> _GOAL OF THE EXERCISE_
Return only the lines of the listing below that run from the line with "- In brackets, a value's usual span" through the line with "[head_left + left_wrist", both ends included, exactly as written.
--- WORKING DATA ---
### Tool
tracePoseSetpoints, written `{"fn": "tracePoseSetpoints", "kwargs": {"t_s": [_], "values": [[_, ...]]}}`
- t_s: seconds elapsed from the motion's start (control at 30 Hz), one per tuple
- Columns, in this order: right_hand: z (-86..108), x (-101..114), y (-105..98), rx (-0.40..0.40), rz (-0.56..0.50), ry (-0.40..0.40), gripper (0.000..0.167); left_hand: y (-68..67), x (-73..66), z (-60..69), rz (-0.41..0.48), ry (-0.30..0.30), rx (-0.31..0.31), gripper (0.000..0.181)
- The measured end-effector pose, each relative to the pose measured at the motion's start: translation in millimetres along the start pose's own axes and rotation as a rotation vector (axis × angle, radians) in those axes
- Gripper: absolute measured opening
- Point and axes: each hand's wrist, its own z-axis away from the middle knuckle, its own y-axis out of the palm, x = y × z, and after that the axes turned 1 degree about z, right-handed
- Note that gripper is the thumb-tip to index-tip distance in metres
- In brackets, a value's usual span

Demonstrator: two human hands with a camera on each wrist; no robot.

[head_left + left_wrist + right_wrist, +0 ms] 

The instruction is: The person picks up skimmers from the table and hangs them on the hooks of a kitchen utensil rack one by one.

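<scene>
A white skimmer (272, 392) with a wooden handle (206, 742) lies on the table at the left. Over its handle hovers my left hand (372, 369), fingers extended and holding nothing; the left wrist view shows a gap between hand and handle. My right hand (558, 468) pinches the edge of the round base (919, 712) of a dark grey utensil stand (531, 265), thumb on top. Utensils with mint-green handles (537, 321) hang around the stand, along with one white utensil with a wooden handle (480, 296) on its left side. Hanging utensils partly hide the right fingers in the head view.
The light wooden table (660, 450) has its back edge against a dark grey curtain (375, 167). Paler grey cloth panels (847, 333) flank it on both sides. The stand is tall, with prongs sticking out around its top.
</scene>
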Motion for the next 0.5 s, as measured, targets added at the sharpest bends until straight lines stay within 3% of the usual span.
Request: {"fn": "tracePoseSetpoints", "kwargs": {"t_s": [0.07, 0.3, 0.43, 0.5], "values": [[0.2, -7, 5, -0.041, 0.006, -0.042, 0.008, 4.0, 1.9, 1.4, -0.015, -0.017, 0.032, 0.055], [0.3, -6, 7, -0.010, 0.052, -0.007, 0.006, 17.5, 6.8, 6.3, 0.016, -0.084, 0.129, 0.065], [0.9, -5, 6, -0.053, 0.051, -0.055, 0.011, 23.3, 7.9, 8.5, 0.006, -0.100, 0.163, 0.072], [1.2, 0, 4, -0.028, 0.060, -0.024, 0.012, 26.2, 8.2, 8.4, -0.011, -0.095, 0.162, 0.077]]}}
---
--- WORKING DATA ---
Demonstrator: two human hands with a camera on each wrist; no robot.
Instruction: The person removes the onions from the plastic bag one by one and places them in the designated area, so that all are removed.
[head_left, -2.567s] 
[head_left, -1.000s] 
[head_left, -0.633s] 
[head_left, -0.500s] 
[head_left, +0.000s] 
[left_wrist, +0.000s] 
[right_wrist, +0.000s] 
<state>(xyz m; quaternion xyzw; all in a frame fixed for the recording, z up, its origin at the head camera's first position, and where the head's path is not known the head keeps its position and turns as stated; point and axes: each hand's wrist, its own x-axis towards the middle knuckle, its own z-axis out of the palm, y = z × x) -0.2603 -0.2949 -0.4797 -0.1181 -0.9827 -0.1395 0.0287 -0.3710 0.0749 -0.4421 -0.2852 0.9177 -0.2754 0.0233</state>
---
> _OUTPUT OF THE TASK_
- In brackets, a value's usual span

Demonstrator: two human hands with a camera on each wrist; no robot.

[head_left + left_wrist + right_wrist, +0 ms] 

With that, the exercise is finished.